# CK's Arizona Outside Grow 2011



## Canelo_Kid (Aug 21, 2011)

This is the first year a medical patient can cultivate marijuana once licensed and approved*. *I got my card and approval late in April, planted seeds May 1.To checkout my grow from May to present click on below link.
*
CK's Arizona Outside Grow 2011*

On August 19th I got my first 8 foot plant ever, pure female sativa, today little sister reached 8 foot too.


----------



## burner (Aug 21, 2011)

They look great Canelo ...your journal is awesome, when are you expecting to see some flowers? Plants look like they're loving the soil.

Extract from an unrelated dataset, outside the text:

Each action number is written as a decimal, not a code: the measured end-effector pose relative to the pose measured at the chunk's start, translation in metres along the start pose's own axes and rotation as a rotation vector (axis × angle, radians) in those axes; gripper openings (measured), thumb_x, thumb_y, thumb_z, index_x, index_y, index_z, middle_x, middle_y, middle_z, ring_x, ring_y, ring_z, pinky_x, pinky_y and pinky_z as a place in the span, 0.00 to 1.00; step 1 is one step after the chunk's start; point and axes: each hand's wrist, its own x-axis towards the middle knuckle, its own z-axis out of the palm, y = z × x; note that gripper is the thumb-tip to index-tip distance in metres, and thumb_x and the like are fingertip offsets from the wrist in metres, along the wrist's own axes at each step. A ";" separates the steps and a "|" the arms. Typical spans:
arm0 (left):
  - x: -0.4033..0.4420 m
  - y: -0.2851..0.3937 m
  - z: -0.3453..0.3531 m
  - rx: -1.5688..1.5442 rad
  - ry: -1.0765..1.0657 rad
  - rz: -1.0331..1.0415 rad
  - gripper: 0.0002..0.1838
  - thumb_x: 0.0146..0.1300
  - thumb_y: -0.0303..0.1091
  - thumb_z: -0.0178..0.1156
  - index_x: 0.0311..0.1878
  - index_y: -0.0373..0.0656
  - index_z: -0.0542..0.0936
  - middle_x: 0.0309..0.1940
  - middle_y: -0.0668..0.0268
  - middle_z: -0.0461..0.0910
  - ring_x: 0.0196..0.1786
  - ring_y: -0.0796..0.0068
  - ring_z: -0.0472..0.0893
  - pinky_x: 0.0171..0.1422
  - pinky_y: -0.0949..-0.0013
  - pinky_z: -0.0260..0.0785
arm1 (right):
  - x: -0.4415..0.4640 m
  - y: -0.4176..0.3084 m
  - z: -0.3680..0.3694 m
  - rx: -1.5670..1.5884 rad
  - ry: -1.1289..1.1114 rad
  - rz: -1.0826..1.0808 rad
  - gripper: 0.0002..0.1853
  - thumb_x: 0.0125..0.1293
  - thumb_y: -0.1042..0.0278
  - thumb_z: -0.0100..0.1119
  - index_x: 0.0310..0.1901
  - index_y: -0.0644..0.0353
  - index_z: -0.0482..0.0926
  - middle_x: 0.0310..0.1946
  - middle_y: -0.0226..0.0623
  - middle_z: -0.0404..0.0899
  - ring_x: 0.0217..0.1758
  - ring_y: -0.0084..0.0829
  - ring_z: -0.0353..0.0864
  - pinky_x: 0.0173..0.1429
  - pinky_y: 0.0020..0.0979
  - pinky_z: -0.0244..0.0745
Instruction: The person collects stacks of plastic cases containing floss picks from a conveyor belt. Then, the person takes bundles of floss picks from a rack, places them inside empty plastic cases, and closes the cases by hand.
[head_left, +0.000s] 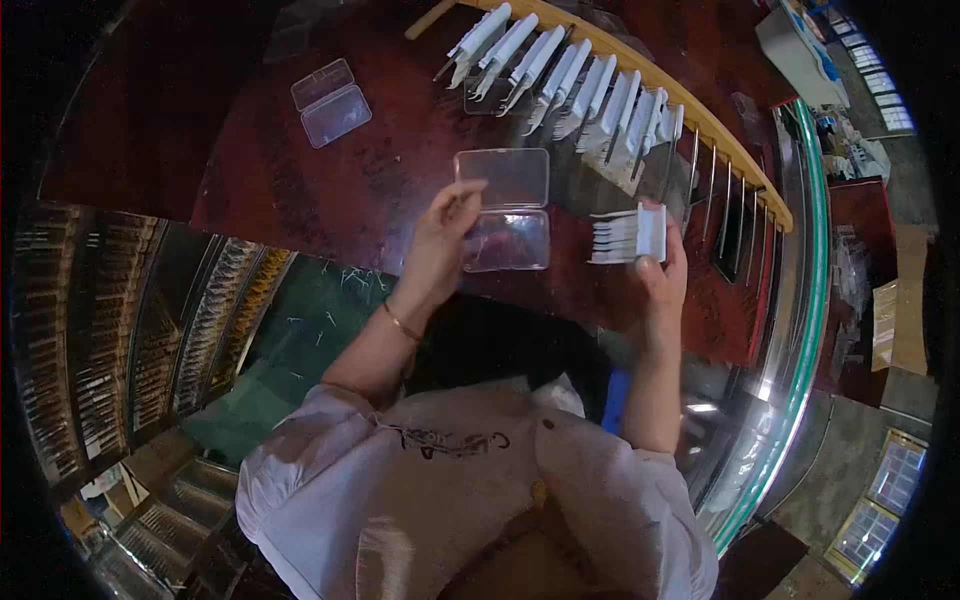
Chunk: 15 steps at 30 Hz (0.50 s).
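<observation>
My left hand [445,232] is at the left side of an open clear plastic box [512,240], its fingers curled around the box's edge near the hinge. The box lies on the dark red table with its lid [503,177] folded back away from me. To the right, my right hand [665,262] holds a white holder [651,232] between thumb and fingers. Several thin white pieces [614,238] stick out of the holder toward the left, side by side. The holder is apart from the box.
A curved wooden rack [640,62] spans the back right, with several white holders [548,55] and bare metal rods along it. Another open clear box [335,115] lies at the back left. A green-edged conveyor [808,300] runs along the right, and racks [130,330] stand at the left.
</observation>
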 end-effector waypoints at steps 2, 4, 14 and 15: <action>-0.007 -0.009 0.020 -0.073 -0.050 0.005 0.14 0.66 0.35 0.49 0.52 0.42 0.68 0.49 0.60 0.70 0.51 0.66 0.74 0.50 0.61 0.73 | -0.007 0.013 -0.003 -0.001 -0.014 0.033 0.36 0.46 0.60 0.66 0.57 0.62 0.64 0.49 0.33 0.68 0.51 0.27 0.69 0.57 0.28 0.62; -0.014 -0.009 0.037 -0.116 -0.128 0.026 0.14 0.68 0.34 0.45 0.55 0.42 0.66 0.48 0.59 0.70 0.50 0.65 0.74 0.52 0.61 0.71 | -0.012 0.024 0.003 0.124 -0.011 0.036 0.34 0.46 0.60 0.66 0.56 0.61 0.65 0.49 0.32 0.67 0.52 0.27 0.68 0.58 0.29 0.61; -0.018 -0.002 0.039 -0.157 -0.243 0.074 0.17 0.69 0.33 0.42 0.57 0.35 0.64 0.48 0.58 0.72 0.50 0.70 0.74 0.54 0.70 0.68 | 0.032 0.026 -0.014 0.098 0.130 -0.043 0.39 0.55 0.70 0.62 0.66 0.57 0.51 0.60 0.44 0.60 0.65 0.37 0.58 0.63 0.40 0.59; -0.018 -0.001 0.038 -0.196 -0.220 0.046 0.17 0.68 0.32 0.43 0.57 0.36 0.65 0.48 0.58 0.73 0.50 0.70 0.74 0.54 0.70 0.68 | 0.049 0.025 -0.020 0.095 0.229 -0.060 0.39 0.56 0.69 0.61 0.66 0.57 0.50 0.60 0.44 0.60 0.65 0.37 0.59 0.63 0.40 0.59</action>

I started a compost pile last month and can't wait for next year to start using it

I just smoked a bowl a some sour diesel and unless I missed it....what strains are you growing?


----------



## Canelo_Kid (Aug 21, 2011)

20 of my plants are a sativa dominant strain from Mexico,  estimate 70% sativa, 30% indica, well suited for my climate. 4 Plants are inside indica seeds grown outside, big bud northern lights, white widow, bubba kush and master kush.

I started flowering late because of the heavy rains but every day I see more and larger buds.


----------



## blondeboy (Aug 21, 2011)

Nice pics!


----------



## Canelo_Kid (Aug 21, 2011)

blondeboy said:
			
		

> If your goanna grow it, do it right.


I totally agree and I'll do better in 2012.
:farm:


----------



## budkingken (Aug 22, 2011)

Dude, your work is excellent...I just moved from the Valley(Phoenix) to Seattle...been telling folks for years that desert pot is the bomb...even at your elevation im sure you get some temps in the 90s and a few hundred degree days....bigger holes and good soil is the key...keeps those roots cool and gives em plenty of room. great show.


----------



## Canelo_Kid (Aug 31, 2011)

End of August update.

CK's Arizona Outside Grow 2011


----------



## Canelo_Kid (Sep 22, 2011)

More buds every day, trichomes still milky looking.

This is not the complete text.